È illegittimo l’accertamento induttivo a carico di una società in crisi, se i parametri utilizzati dal fisco per ricostruire il reddito presunto sono quelli riferibili ad aziende «sane». L’Agenzia delle entrate, infatti, non può meccanicamente applicare i coefficienti reddituali di competitor di settore «senza aver cura di considerare la conclamata situazione di anormalità gestionale in cui si trova la società in stato di decozione». Un simile operato si pone anche in contrasto con il principio di uguaglianza sancito dall’articolo 3 della Costituzione. Il verdetto è arrivato dalla 5° sezione civile della Corte di cassazione, con l’ordinanza n. 13161/19 di ieri.

Il contenzioso vedeva le Entrate contrapposte al curatore fallimentare di una catena di negozi di elettrodomestici, dichiarata fallita nel 2001. Per il medesimo anno d’imposta l’Agenzia aveva ricostruito a tavolino un maggiore reddito, ipotizzando che questo non fosse stato correttamente dichiarato.
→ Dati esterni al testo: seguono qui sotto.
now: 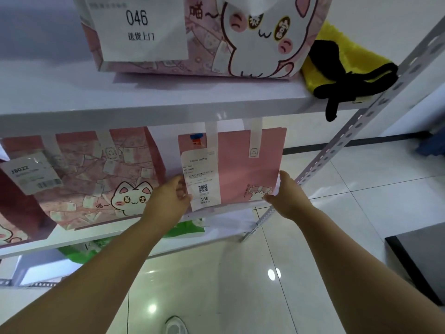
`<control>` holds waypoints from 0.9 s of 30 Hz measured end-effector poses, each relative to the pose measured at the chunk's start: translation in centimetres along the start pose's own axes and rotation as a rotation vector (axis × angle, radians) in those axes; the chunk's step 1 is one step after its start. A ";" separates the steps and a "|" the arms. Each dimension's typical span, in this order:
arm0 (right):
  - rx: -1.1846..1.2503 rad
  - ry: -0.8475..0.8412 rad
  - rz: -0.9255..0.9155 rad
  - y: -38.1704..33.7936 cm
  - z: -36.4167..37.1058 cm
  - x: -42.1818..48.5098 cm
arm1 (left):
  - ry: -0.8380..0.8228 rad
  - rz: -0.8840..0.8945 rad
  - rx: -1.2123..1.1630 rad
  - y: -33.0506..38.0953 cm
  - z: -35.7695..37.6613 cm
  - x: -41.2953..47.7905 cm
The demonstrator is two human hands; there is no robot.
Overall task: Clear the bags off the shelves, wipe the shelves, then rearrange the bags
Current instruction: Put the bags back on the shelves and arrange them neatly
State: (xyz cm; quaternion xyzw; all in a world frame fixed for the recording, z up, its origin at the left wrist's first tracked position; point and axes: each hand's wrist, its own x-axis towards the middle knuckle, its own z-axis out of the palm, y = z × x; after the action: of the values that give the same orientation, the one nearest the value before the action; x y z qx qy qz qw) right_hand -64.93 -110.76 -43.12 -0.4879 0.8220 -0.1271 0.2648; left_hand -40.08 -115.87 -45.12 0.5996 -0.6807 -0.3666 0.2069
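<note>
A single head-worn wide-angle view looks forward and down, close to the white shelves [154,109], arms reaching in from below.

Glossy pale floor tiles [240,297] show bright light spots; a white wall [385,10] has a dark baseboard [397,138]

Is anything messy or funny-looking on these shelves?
Yes. At the upper shelf's right end, the fluffy yellow bag lies slumped, and its black strap dangles over the shelf edge.
</note>
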 end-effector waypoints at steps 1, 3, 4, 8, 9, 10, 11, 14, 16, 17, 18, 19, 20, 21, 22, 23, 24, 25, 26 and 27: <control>-0.030 0.020 0.014 0.0 -0.1 -0.3 | 0.010 0.001 0.001 0.1 -0.2 -0.4; -0.105 0.048 0.014 0.1 -0.2 -1.1 | 0.023 0.001 0.001 0.2 -0.7 -1.5; -0.156 0.055 -0.007 -0.1 -0.5 -1.7 | 0.030 0.002 0.010 0.2 -1.2 -2.2; -0.364 0.081 -0.188 -1.5 -2.1 -4.9 | 0.046 0.013 0.093 -0.3 -3.3 -6.1; -0.403 0.075 -0.233 -2.0 -2.5 -5.8 | 0.047 0.013 0.111 -0.4 -3.9 -7.2; -0.426 0.069 -0.274 -2.5 -2.7 -6.6 | 0.052 0.011 0.133 -0.5 -4.5 -8.4; -0.436 0.058 -0.298 -3.2 -2.9 -7.6 | 0.061 0.003 0.155 -0.6 -5.1 -9.5; -0.423 0.044 -0.408 -5.4 -3.3 -10.4 | 0.112 -0.030 0.199 -0.8 -7.3 -13.0; -0.400 0.025 -0.470 -6.9 -3.1 -12.2 | 0.153 -0.049 0.221 -1.1 -8.8 -15.1; -0.387 0.009 -0.488 -7.7 -2.8 -13.0 | 0.174 -0.065 0.234 -1.4 -9.6 -16.1; -0.371 -0.005 -0.506 -8.5 -2.4 -13.9 | 0.191 -0.088 0.242 -1.7 -10.4 -17.1; -0.360 -0.016 -0.524 -9.3 -2.0 -14.7 | 0.204 -0.114 0.240 -2.2 -11.1 -18.1; -0.349 -0.024 -0.546 -10.0 -1.5 -15.4 | 0.215 -0.139 0.230 -2.8 -11.9 -19.0; -0.340 -0.031 -0.568 -10.7 -1.0 -16.2 | 0.225 -0.170 0.215 -3.4 -12.6 -20.0; -0.333 -0.040 -0.586 -11.4 -0.4 -16.9 | 0.239 -0.205 0.200 -3.9 -13.3 -20.9; -0.330 -0.047 -0.605 -12.0 0.3 -17.6 | 0.258 -0.238 0.183 -4.5 -14.0 -21.9; -0.331 -0.054 -0.625 -12.7 0.9 -18.3 | 0.279 -0.264 0.168 -5.0 -14.6 -22.8; -0.332 -0.063 -0.642 -13.4 1.5 -18.9 | 0.298 -0.286 0.159 -5.6 -15.3 -23.6; -0.325 -0.074 -0.656 -14.2 2.2 -19.5 | 0.315 -0.303 0.158 -6.1 -16.0 -24.3; -0.316 -0.091 -0.664 -15.0 2.8 -20.1 | 0.334 -0.320 0.156 -6.7 -16.6 -24.9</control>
State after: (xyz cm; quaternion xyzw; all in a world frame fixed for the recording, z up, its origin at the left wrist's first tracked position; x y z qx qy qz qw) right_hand -44.66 -100.52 -32.19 -0.7680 0.6159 -0.0556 0.1669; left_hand -18.78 -96.01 -35.47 0.7661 -0.5598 -0.2368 0.2089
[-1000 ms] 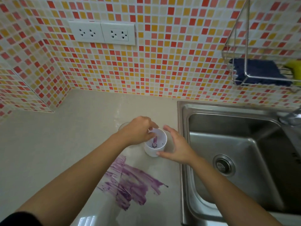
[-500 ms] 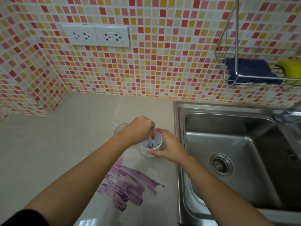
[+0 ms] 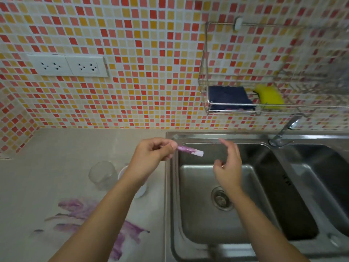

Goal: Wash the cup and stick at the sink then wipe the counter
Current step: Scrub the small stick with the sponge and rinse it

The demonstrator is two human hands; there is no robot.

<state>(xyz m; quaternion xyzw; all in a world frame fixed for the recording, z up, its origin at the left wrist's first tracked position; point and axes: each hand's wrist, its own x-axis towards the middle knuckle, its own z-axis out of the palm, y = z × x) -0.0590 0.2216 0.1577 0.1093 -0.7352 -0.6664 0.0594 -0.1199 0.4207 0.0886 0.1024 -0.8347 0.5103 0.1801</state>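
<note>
Okay: L hand (image 3: pixel 151 154) pinches stick (image 3: pixel 190 150) over sink rim (image 3: pixel 207 136); R hand (image 3: pixel 228 163) empty.

Mosaic wall (image 3: pixel 151 53), sockets (image 3: pixel 68 66) and a loaded wire rack (image 3: pixel 302 106)
Two white sockets sit side by side on the red, orange and yellow tiles above the counter's (image 3: pixel 47 148) back edge; the rack hangs over the sink's (image 3: pixel 207 135) back rim, with a dark blue cloth (image 3: pixel 229 97) at its left end and a yellow sponge (image 3: pixel 270 96) just beside it; a tap (image 3: pixel 283 131) rises below; a clear glass (image 3: pixel 103 174) stands on the counter
</note>
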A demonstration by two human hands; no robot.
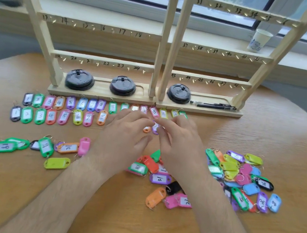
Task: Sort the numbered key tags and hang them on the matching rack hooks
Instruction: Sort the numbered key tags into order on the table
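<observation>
A: Grip status?
B: Right grip (179,141): fingertips curled in at the purple tag (155,130). It's too blurred to separate pinch from touch, so I cannot tell. Left grip (125,134): fingers loose and fairly straight. Its tips meet the right's over the same tag, and I see nothing held.
A: Where's the tag relative to them?
B: Between the two sets of fingertips, on the rack side of both palms. It looks down on the bench (13,184), just beside an orange tag (147,129) to its left. The right grip is marginally nearer.
A: Axis?
B: As far as the blur allows, the long axis runs away from the person toward the rack (100,88). That matches the second row (51,116), which it lines up with. My read is that the step in hand is squaring it into that row, below the top row (71,101).
A: Anything hung?
B: No, the hooks (128,68) look bare. We're at the sorting stage, maybe halfway.
A: Remaining stock?
B: The loose pile (240,179) sits well off to the right, with more tags between the wrists.
A: Next pick?
B: My judgement is the right grip, because the pile is on its side.
</observation>
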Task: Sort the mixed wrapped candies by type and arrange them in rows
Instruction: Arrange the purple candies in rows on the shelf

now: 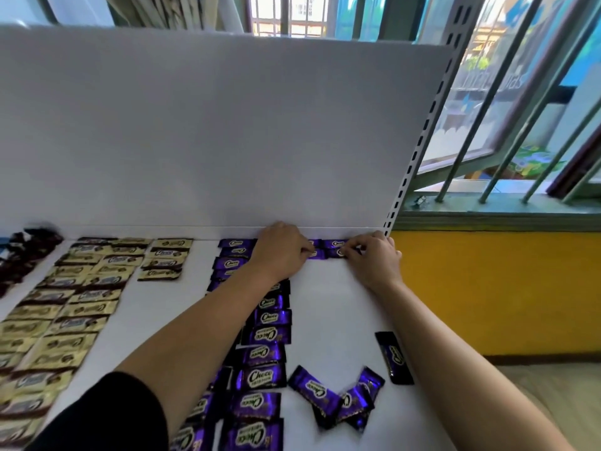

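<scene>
Both arms reach to the far edge of the white surface (325, 304), where it meets an upright white panel (227, 125). A short far row of purple candies (335, 243) lies against that panel. The right hand (374, 258) pinches one purple candy (337, 252) of this row between thumb and forefinger, the other fingers curled. The left hand (279, 249) lies just beside it, fingers curled with their tips on the neighbouring candy (316, 254). The thumb is hidden, so it cannot be told whether this hand grips the wrapper or only presses it. Under the left forearm a long purple column (266, 336) runs from far to near, with more purple wrappers partly covered to its left. Near the right forearm sits a loose heap of purple candies (335, 398), overlapping and tilted, and just right of it lies a single dark candy (393, 356) close to the surface's right edge. On the left, cream-and-gold candies (81, 304) fill several columns, and a pile of dark red candies (26, 252) sits at the far left. A barred window (487, 125) and a yellow wall (487, 288) stand to the right.
</scene>
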Demonstrator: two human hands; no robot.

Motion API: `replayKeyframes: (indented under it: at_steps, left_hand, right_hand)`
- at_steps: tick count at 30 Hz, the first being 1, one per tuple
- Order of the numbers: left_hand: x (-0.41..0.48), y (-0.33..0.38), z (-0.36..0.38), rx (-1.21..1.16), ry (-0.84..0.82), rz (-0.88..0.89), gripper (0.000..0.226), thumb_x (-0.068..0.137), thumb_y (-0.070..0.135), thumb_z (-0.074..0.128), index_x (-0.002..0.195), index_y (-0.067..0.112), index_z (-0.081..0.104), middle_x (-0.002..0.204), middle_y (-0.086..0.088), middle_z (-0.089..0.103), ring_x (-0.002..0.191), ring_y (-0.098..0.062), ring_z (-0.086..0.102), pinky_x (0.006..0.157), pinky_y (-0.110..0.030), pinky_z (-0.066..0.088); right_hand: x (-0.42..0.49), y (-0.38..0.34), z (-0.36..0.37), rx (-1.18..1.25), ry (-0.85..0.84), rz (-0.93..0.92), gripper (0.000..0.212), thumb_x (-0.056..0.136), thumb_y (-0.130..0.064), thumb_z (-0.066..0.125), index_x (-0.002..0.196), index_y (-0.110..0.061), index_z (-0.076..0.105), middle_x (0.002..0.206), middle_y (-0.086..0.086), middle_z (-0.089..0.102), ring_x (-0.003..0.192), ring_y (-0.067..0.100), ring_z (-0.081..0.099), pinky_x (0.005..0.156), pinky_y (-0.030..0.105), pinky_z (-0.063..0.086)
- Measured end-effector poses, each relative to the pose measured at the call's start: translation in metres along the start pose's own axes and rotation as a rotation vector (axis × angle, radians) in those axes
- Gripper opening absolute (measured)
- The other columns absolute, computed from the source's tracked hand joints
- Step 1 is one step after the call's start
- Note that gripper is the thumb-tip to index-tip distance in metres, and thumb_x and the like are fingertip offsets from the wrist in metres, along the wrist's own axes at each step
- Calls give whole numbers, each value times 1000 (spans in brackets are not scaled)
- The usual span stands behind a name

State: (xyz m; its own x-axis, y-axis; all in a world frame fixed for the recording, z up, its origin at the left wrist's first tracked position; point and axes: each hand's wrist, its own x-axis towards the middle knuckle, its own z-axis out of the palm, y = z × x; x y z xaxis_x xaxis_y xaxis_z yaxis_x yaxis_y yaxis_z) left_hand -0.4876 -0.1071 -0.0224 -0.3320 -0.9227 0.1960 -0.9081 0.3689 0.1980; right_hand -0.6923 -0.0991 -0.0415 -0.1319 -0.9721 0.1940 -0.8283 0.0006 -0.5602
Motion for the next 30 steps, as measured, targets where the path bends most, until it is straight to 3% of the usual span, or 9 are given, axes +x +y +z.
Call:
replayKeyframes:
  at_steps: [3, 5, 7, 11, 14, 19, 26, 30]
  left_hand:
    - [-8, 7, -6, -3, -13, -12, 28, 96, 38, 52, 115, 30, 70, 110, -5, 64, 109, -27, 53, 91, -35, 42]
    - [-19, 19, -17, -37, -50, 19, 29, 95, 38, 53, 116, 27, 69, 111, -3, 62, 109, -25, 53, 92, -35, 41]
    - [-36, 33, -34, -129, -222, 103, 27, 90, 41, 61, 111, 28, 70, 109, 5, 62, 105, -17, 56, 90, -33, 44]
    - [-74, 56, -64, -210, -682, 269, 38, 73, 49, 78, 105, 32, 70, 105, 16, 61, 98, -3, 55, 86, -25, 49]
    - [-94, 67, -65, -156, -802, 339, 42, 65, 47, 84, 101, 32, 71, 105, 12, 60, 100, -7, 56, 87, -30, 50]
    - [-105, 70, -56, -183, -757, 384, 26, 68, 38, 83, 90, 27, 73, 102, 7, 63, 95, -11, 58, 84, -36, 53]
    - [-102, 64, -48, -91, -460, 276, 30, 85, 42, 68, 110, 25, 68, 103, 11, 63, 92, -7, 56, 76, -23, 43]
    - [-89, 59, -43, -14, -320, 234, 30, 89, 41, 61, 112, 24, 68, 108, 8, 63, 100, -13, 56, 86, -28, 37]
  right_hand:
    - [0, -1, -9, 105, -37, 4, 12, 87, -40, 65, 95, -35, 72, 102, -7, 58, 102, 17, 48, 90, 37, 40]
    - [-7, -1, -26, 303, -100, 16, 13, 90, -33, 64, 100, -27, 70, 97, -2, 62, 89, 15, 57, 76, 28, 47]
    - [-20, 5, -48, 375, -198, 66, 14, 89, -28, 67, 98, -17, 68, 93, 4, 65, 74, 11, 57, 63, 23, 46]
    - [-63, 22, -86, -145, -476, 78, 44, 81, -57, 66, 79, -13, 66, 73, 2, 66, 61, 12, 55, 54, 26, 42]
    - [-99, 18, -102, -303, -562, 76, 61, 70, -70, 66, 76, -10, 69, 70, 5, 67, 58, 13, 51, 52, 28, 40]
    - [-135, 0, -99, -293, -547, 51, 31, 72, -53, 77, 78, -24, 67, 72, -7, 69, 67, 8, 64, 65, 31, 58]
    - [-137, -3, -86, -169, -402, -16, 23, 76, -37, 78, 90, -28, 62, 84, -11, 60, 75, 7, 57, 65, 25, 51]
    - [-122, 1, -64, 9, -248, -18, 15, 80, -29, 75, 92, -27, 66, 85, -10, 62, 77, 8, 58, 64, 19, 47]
In particolare, l’ufficio aveva stimato i ricavi applicando al totale dei costi sostenuti (pari a 15 miliardi di vecchie lire) il ricarico medio praticato dagli operatori dello stesso settore, pari al 5%. Da qui la ricostruzione dell’utile non dichiarato, moltiplicando il fatturato presunto per un valore del 3%, pari alla profittabilità registrata sul mercato della vendita al dettaglio di elettrodomestici.

Al termine di un contenzioso durato più di dieci anni, la Cassazione ha posto ieri la parola fine, affermando che il metodo induttivo seguito dall’amministrazione finanziaria non è corretto. Secondo i giudici di palazzo Cavour, i verificatori non potevano applicare a una società in conclamato stato di crisi (al punto che il fallimento sarebbe arrivato nello stesso esercizio contestato dal fisco) i normali parametri di mercato. Al contrario, l’Agenzia «avrebbe dovuto tenere in debito conto lo stato di crisi avanzata in cui versava la società e gli accertamenti compiuti dalla procedura fallimentare», recita la sentenza. Navigando in cattive acque, infatti, l’azienda aveva cercato di fare cassa «liquidando la merce a un prezzo inferiore rispetto a quello di mercato e, addirittura, inferiore al costo di produzione». Comportamento che aveva ovviamente «ridotto o azzerato anche la percentuale di ricarico presa in considerazione dall’ufficio».